Воскресение (с иллюстрациями) - страница 24

Шрифт
Интервал


Да, это была она. Он видел теперь ясно ту исключительную, таинственную особенность, которая отделяет каждое лицо от другого, делает его особенным, единственным, неповторяемым. Несмотря на неестественную белизну и полноту лица, особенность эта, милая, исключительная особенность, была в этом лице, в губах, в немного косивших глазах и, главное, в этом наивном, улыбающемся взгляде и в выражении готовности не только в лице, но и во всей фигуре.

– Вы так и должны были сказать, – опять-таки особенно мягко сказал председатель. – Отчество как?

– Я – незаконная, – проговорила Маслова.

– Все-таки по крестному отцу как звали?

– Михайловой.

«И что могла она сделать?» – продолжал думать между тем Нехлюдов, с трудом переводя дыхание.

– Фамилия, прозвище ваше как? – продолжал председатель.

– Писали по матери Масловой.

– Звание?

– Мещанка.

– Веры православной?

– Православной.

– Занятие? Чем занимались?

Маслова молчала.

– Чем занимались? – повторил председатель.

– В заведении была, – сказала она.

– В каком заведении? – строго спросил член в очках.

– Вы сами знаете, в каком, – сказала Маслова, улыбнулась и тотчас же, быстро оглянувшись, опять прямо уставилась на председателя.

Что-то было такое необыкновенное в выражении лица и страшное, и жалкое в значении сказанных ею слов, в этой улыбке и в том быстром взгляде, которым она окинула при этом залу, что председатель потупился, и в зале на минуту установилась совершенная тишина. Тишина была прервана чьим-то смехом из публики. Кто-то зашикал. Председатель поднял голову и продолжал вопросы:

– Под судом и следствием не были?

– Не была, – тихо проговорила Маслова, вздыхая.

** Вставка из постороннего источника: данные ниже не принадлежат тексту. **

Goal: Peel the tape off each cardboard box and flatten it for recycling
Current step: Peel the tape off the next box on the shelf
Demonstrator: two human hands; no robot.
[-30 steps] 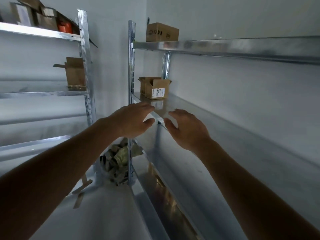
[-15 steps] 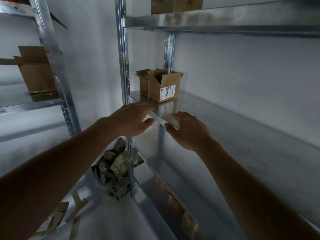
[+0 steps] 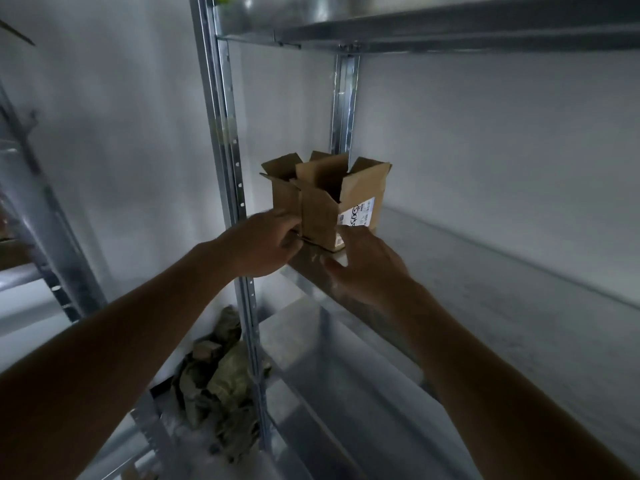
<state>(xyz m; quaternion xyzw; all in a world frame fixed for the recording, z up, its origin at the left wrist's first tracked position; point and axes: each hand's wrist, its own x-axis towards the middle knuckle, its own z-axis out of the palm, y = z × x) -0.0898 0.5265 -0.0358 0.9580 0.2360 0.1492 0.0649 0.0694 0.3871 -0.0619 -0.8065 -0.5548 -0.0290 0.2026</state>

– Копию с обвинительного акта получили?

– Получила.

– Сядьте, – сказал председатель.

Подсудимая подняла юбку сзади тем движением, которым нарядные женщины оправляют шлейф, и села, сложив белые небольшие руки в рукавах халата, не спуская глаз с председателя.

Началось перечисление свидетелей, удаление свидетелей, решение об эксперте-докторе и приглашение его в залу заседания. Потом встал секретарь и начал читать обвинительный акт. Читал он внятно и громко, но так быстро, что голос его, неправильно выговаривавший л и р, сливался в один неперестающий, усыпительный гул. Судьи облокачивались то на одну, то на другую ручку кресел, то на стол, то на спинку, то закрывали глаза, то открывали их и перешептывались. Один жандарм несколько раз удерживал начинающуюся судорогу зевоты.